FRIDAY, Feb. 16, 2018 (HealthDay News) — A gene mutation that’s passed down from a father is associated with earlier onset of ovarian cancer in daughters and prostate cancer in the father and his sons, a new study suggests.
Previous research had shown that sisters of women with ovarian cancer have a higher risk for the disease than their mother, but the reasons for this were unclear.
“Our study may explain why we find families with multiple affected daughters: Because a dad’s chromosomes determine the sex of his children, all of his daughters have to carry the same X chromosome genes,” said study author Kevin Eng. He’s an assistant professor of oncology at Roswell Park Comprehensive Cancer Center, in Buffalo, N.Y.

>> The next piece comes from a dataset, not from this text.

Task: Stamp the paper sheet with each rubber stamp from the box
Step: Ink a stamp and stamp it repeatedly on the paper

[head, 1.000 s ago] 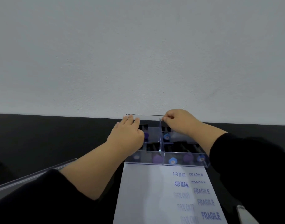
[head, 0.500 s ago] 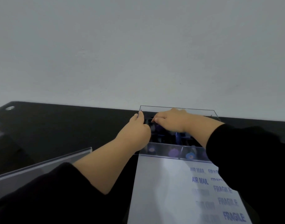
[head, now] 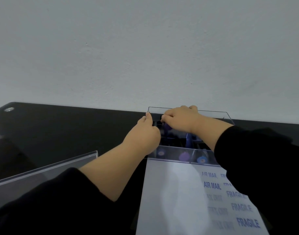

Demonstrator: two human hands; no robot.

Eng’s team decided to look at whether genes on the X chromosome passed down from the father might influence a daughter’s risk of ovarian cancer.

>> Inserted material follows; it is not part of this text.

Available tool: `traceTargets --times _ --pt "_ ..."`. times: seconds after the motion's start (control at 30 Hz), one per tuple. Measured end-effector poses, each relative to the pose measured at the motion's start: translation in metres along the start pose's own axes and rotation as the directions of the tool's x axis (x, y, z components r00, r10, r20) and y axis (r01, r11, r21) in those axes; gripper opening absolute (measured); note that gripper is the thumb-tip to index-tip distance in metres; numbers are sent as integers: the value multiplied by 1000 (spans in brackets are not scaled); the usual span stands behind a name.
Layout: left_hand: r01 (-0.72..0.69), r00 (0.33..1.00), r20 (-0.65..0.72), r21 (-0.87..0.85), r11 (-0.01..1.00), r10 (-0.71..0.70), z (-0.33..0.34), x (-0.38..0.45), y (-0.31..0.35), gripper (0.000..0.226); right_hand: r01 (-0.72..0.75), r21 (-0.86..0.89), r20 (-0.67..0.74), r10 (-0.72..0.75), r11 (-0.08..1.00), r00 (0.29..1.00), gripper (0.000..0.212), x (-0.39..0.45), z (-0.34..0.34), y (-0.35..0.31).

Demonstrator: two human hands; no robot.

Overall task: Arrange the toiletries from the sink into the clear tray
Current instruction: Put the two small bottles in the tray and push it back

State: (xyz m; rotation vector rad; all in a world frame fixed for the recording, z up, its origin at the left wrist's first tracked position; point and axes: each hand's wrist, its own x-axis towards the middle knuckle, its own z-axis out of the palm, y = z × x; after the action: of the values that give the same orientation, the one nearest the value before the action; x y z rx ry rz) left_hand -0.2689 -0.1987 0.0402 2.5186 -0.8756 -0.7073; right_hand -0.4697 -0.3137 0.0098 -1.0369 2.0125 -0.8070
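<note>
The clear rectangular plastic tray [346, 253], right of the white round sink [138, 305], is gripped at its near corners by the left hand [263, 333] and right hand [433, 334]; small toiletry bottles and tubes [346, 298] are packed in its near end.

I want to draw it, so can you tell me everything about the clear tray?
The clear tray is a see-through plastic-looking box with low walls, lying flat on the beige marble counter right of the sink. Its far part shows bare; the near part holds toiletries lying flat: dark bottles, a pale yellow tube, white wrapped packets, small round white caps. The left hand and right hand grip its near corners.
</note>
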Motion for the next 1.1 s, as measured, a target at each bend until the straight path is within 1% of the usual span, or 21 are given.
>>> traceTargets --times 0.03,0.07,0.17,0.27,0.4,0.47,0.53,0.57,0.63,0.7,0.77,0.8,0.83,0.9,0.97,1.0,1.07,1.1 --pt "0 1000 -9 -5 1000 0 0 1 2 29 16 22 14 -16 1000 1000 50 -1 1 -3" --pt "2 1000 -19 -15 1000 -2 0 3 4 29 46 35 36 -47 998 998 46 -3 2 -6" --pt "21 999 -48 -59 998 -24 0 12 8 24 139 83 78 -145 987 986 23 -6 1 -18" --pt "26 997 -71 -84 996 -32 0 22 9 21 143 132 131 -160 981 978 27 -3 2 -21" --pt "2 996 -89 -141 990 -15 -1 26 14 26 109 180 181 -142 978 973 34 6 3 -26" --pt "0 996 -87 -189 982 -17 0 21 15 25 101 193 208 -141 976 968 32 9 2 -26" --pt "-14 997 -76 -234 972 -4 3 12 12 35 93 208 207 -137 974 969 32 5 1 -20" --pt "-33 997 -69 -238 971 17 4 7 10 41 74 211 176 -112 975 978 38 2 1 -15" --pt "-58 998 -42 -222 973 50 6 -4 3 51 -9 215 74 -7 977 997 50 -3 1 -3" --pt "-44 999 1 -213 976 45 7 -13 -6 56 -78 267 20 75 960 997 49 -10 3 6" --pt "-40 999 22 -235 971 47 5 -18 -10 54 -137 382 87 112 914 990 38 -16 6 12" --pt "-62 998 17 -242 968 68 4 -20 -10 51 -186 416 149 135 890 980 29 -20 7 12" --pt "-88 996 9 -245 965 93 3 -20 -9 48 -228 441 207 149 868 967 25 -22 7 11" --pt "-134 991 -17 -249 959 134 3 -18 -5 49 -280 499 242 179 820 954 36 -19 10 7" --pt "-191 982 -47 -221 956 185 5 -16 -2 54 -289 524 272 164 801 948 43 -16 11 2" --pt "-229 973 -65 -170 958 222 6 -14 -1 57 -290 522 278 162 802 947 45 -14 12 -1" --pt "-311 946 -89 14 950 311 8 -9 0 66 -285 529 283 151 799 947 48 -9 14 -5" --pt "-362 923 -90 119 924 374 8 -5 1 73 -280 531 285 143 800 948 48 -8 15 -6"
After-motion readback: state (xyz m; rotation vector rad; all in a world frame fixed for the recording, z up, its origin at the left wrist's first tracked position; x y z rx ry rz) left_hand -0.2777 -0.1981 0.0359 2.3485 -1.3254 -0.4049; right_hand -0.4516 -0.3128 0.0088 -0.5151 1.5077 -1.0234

The researchers examined data about pairs of granddaughters and grandmothers. They also sequenced portions of the X chromosome from 186 women affected by ovarian cancer.
The investigators discovered that women with ovarian cancer linked to genes inherited from their father’s mother developed the cancer much earlier than those with ovarian cancer linked to genes from their mother. In addition, the same genes from the father’s mother are also associated with higher rates of prostate cancer in fathers and sons.
Further investigation led the researchers to a previously unknown mutation on the X chromosome that may be associated with cases of ovarian cancer that develop more than six years earlier than average.
The findings suggest that a gene on the X chromosome may increase a woman’s risk of ovarian cancer, independent of other known risk genes, such as the BRCA genes. But the researchers did not prove that this gene causes ovarian cancer risk to rise.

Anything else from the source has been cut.